Until he looked in the trunk of the defendant's car the officer's observation had been limited to seeing the defendant conclude a conversation with two persons in front of a restaurant, following which the defendant went to his car and got two bottles, which he replaced in the trunk as the officer approached him. There is no finding that, at this point, the officer could identify the bottles as liquor bottles or bottles containing liquor. There is no finding that the officer was in uniform or that he was in a police car. There is no suggestion that the officer had any prior knowledge concerning the defendant or any other relevant circumstances. Whether the two persons to whom the defendant had been talking waited on the sidewalk as he went to his car, or what became of them, does not appear. On these sketchy facts it can scarcely be said that the officer had probable reason or ground to believe that a crime was being, or was about to be, committed. From anything appearing in the finding, all of the observed acts were outwardly innocent. At that point, then, there was no valid basis for a legal arrest without a warrant. Henry v. United States, 361 U.S. 98, 102, 80 S.Ct. 168, 4 L.Ed.2d 134.
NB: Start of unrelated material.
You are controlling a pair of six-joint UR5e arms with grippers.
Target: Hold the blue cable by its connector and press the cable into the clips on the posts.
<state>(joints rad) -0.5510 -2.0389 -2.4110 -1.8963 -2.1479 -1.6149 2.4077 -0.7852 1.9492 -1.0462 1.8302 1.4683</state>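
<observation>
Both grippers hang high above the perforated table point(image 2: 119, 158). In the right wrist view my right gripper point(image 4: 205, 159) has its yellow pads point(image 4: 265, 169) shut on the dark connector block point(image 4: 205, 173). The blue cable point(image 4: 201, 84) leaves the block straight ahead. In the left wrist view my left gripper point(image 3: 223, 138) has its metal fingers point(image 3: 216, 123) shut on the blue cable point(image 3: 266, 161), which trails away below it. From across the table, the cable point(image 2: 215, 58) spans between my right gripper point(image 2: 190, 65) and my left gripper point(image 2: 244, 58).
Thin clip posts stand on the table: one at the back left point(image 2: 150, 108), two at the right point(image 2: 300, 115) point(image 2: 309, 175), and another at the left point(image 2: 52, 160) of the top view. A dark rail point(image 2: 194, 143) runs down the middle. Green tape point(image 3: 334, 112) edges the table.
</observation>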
There is no finding to indicate that the officer, upon approaching the defendant, imposed any restraint which could be construed as an arrest. Inasmuch as there is neither a finding that a legal arrest occurred at that time nor a basis for such a finding, the search which followed obviously could not be sustained as incident to such an arrest. State v. Collins, 150 Conn. 488, 492, 191 A.2d 253. The search, if otherwise reasonable, could then be justified under the fourth amendment and 1 of the fourteenth amendment to the United States constitution and article first, 8, of the Connecticut constitution only on proof by the state that the protection afforded by those constitutional provisions had been waived. State v. Hanna, 150 Conn. 457, 469, 191 A.2d 124. Such waiver could be found if the defendant consented to the search, but no such consent has been found by the court. The court did not expressly find that the search was lawful, nor do the rulings admitting evidence of the result of the search indicate consent to be the basis for the rulings. State v. Collins, supra, 493. The finding is only that when the officer asked the defendant to open the trunk of the car he "complied". Such compliance would not necessarily be voluntary. See Johnson v. United States, 333 U.S. 10, 12, 68 S.Ct. 367, 92 L.Ed. 436.

The implication from the chronology of the finding is that the arrest followed the search and was, in part at least, prompted by it. The result of the search could not, however, be used to sustain the legality of the arrest. State v. DelVecchio, supra, 574; Henry v. United States, supra, 103. It follows that, on the record before us, the court erred in admitting evidence of the fruits of the search and that such error was prejudicial.